Alier Marrero is stumped.
For years, the neurologist in Moncton, New Brunswick, has seen patients with symptoms common to Creutzfeldt-Jakob disease, a fatal brain disorder that affects one in 1 million people each year.
But diagnostic testing for the rare neurodegenerative syndrome keeps coming back negative, more patients with similar symptoms have turned up each year, and Marrero hasn't found another cause. Federal public health officials last year identified the cases as a cluster meriting further investigation.
Now Marrero and scientists and doctors from Canada and around the world are playing detective in a medical whodunit, racing to untangle the cause of the brain disorder that has afflicted 48 people, six of whom have died, in the Moncton area and New Brunswick's Acadian peninsula.
Those afflicted with the condition - called the New Brunswick Cluster of Neurological Syndrome of Unknown Cause, for now - have ranged in age from 18 to 85. Symptoms began in 2018 and onward for many of them, but one case in 2015 was identified retrospectively last year.
"The suffering is immense . . . because it's beyond physical," said Marrero, who works at Moncton's Dr. Georges-L.-Dumont University Hospital Center. "There's also the neuropsychiatric and moral suffering of the patients that is only partially relieved by medications."

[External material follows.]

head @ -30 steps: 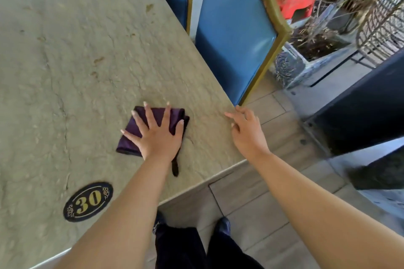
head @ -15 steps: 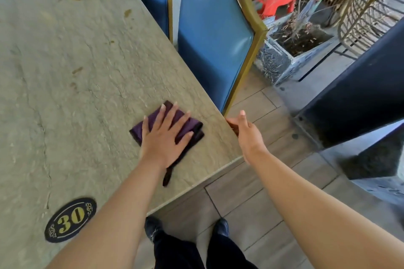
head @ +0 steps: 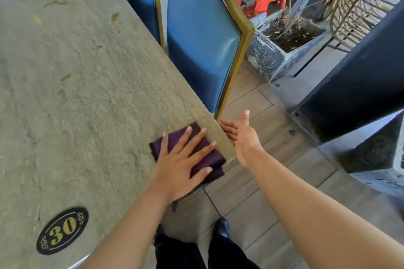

An otherwise healthy 75-year-old woman arrived at the Dumont emergency department last June. For months, she had experienced unexplained weight loss and what she described to her daughter as a "trembling sensation" inside her body. Her legs felt heavy. One arm was shaking involuntarily.
The daughter said her mother is one of the cases under investigation.
"My mother goes to bed at night and questions herself: 'Am I going to wake up tomorrow, and if I do wake up tomorrow, am I going to be able to walk or talk?'" she said. "Because there's no answers. Nobody knows anything. There's no reasoning. There's nothing."
Patients experience a constellation of symptoms, Marrero said, usually beginning with atypical anxiety, depression and muscle aches or spasms. They develop sleep disorders, including insomnia so severe that they sleep only a few nights a week or not at all, even with medication. Their brains are atrophied.
Many experience blurred vision, memory problems, teeth chattering, hair loss and trouble with balance. Some, including those in palliative care being administered strong medications, suffer from uncontrollable muscle jerks. Others have rapid and unexplained weight loss and muscle atrophy.
Some have hallucinations, including what Marrero said are "terrifying hallucinatory dreams" that leave them afraid to go to sleep, and tactile hallucinations in which they feel as if insects are crawling on them. One symptom, particularly devastating for loved ones, is Capgras delusion, a belief that family members have been replaced by impostors.
"The rapidity in the constellation of features is something that - I've not seen this before," said Michael Strong, the neurologist who heads the Canadian Institutes of Health Research.
The cluster was detected by the federal public health agency's Creutzfeldt-Jakob disease surveillance system, which monitors for CJD and other prion disorders. They occur when prions, misfolded proteins, build up and cause normal proteins in the brain to misfold. Under a microscope, the brains of people and animals with prion disorders resemble sponges with small holes.
Michael Coulthart, who heads the surveillance system, said it's notified of many suspected cases each year, but only a tiny number are confirmed. The system has identified 36 "definite and probable" cases of CJD in New Brunswick since 1998.
The system doesn't typically follow up on unconfirmed cases; the physician treating the patient is left to search for another diagnosis.